Whenever a line in the entries below contains the string "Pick", copy that line.

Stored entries
+===+
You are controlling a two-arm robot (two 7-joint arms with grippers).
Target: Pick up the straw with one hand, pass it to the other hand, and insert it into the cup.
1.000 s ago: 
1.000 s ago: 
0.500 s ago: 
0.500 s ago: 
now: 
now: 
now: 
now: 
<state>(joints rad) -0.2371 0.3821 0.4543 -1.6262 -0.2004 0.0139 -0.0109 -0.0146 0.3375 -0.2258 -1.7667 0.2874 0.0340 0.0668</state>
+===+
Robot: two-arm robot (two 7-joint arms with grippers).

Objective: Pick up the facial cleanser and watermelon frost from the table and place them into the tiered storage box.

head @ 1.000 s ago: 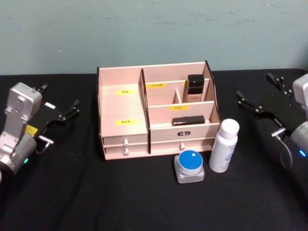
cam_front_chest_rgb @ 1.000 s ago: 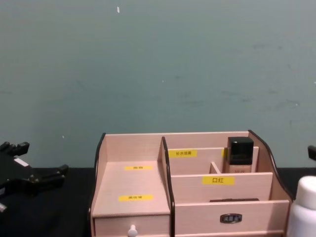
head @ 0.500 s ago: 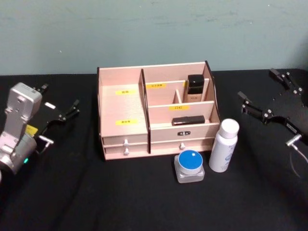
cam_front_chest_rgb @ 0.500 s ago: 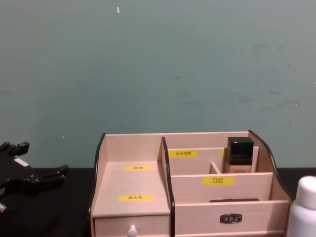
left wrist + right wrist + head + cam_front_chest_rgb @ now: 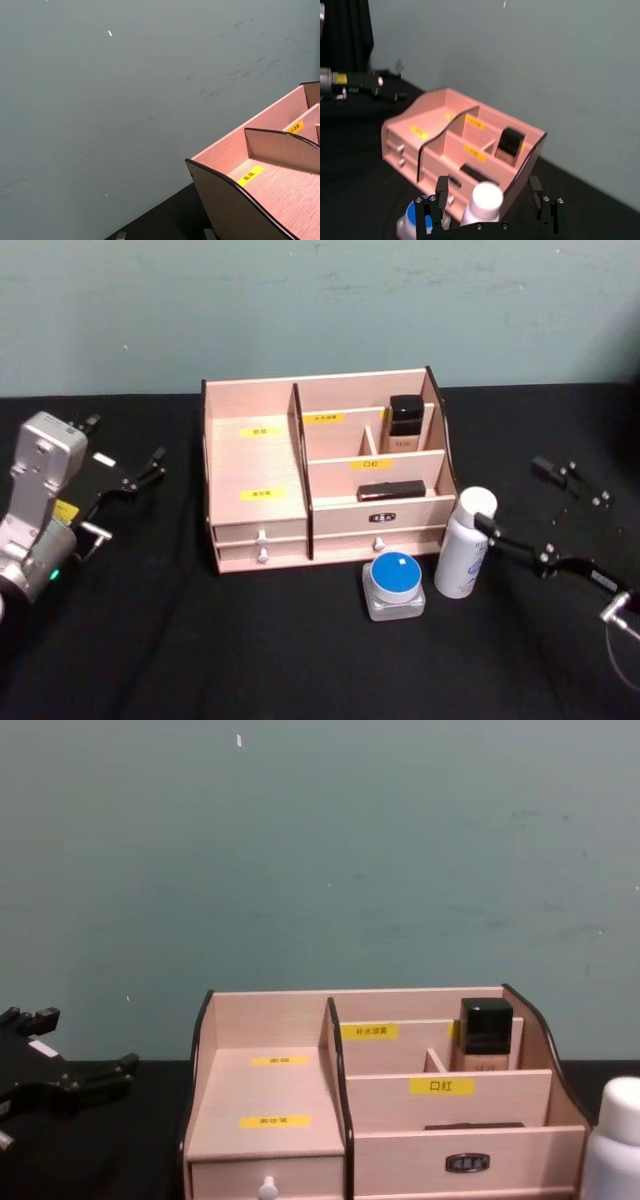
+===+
**PROBLEM SOLUTION:**
Target: Pick up the straw with one hand, pass it to the other hand, and insert it into the cup.
Objective: Pick up the facial cleanser and watermelon frost from the table and place them into the tiered storage box.

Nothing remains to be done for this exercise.